Extracted records Block Start

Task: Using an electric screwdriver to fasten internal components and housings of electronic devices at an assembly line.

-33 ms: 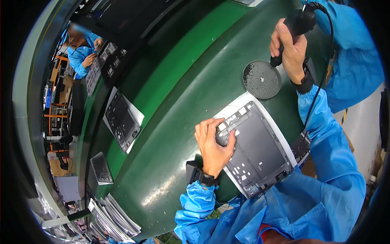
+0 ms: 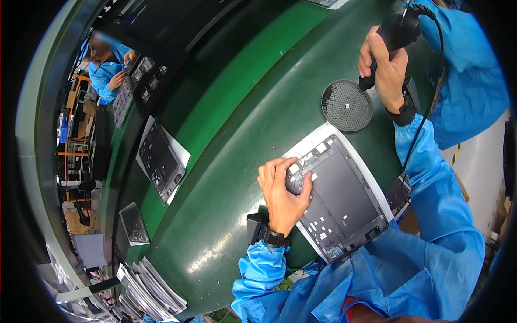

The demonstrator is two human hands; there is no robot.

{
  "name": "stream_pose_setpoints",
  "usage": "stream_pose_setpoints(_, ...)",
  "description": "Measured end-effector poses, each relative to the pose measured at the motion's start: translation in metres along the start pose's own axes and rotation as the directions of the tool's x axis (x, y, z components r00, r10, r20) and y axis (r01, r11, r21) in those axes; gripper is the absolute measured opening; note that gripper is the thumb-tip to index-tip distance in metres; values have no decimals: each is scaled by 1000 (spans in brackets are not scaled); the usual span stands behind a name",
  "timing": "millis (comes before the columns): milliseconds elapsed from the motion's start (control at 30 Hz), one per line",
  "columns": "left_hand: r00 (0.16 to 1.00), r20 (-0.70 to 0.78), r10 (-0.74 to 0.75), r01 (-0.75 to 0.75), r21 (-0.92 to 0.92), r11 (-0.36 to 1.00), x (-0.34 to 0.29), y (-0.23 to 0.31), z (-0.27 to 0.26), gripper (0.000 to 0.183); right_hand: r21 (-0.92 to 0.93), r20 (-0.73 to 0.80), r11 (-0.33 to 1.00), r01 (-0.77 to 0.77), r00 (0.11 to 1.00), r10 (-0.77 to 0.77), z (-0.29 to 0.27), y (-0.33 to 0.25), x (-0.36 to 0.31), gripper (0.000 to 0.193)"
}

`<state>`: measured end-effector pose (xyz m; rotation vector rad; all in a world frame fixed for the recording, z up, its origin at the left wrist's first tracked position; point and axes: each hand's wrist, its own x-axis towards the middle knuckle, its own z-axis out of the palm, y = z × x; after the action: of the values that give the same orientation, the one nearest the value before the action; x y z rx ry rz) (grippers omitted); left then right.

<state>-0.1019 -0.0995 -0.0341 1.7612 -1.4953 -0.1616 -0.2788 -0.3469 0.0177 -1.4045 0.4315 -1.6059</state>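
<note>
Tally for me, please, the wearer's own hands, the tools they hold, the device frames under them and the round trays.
Hands: 2 (left hand, right hand)
Held black tool: 1
Device frame under the left hand: 1
Round tray: 1
Total: 5

On the tabletop (image 2: pixel 229 210), straight in front of the person, a panel (image 2: pixel 339 180) lies on a sheet of paper (image 2: pixel 316 138). The left hand (image 2: pixel 285 204) is at the panel's left side, its fingers resting on that edge. Just beyond the panel's far end sits a tray (image 2: pixel 335 110). To the tray's right is the right hand (image 2: pixel 389 75) with a screwdriver (image 2: pixel 396 32), its lower end at the tray's far right rim. Well to the left, a second panel (image 2: pixel 160 156) lies on another sheet; a third panel (image 2: pixel 134 224) lies nearer the person, with a stack of sheets (image 2: pixel 153 290) nearer still.
</note>
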Motion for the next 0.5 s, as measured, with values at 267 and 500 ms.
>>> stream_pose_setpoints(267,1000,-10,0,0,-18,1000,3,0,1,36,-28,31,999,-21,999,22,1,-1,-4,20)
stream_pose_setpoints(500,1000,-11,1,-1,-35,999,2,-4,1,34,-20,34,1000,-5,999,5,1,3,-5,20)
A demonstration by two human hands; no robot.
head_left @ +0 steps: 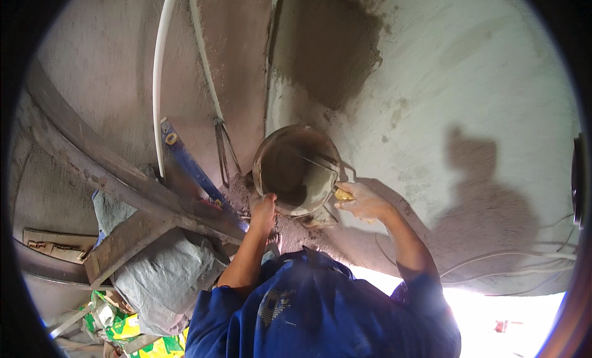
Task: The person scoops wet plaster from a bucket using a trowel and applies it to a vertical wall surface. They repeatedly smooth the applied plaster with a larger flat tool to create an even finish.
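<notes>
A round, mortar-stained bucket is in front of me by the wall, its mouth tipped toward me and its inside mostly in shadow. My left hand grips the near left of its rim. On the bucket's right side, my right hand is closed round the yellowish handle of a trowel. A thin metal shank runs from that handle toward the bucket's mouth; the blade is hard to make out. What lies in the bucket is too dark to tell.
Above the bucket, a dark damp mortar patch covers part of the plastered wall. A blue spirit level leans at left near a white pipe. Lower left are a wooden beam and grey sheeting. Cables run at right.
</notes>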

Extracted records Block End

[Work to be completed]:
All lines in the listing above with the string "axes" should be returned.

[Result]:
  "description": "Measured end-effector poses, each relative to the pose measured at the motion's start: translation in metres along the start pose's own axes and rotation as the directions of the tool's x axis (x, y, z components r00, r10, r20) and y axis (r01, r11, r21) in those axes; gripper is the absolute measured opening; note that gripper is the thumb-tip to index-tip distance in metres; values have no decimals: each is scaled by 1000 (spans in brackets are not scaled); the usual span stands behind a name",
`<state>`: measured end-effector pose (xyz m; rotation vector rad; all in a world frame fixed for the recording, z up, its origin at the left wrist's first tracked position; point and axes: each hand's wrist, its own x-axis towards the middle knuckle, its own z-axis out of the palm, y = z × x; after the action: of the values that give the same orientation, the one nearest the value before the action; x y z rx ry rz) (grippers omitted); left then right.

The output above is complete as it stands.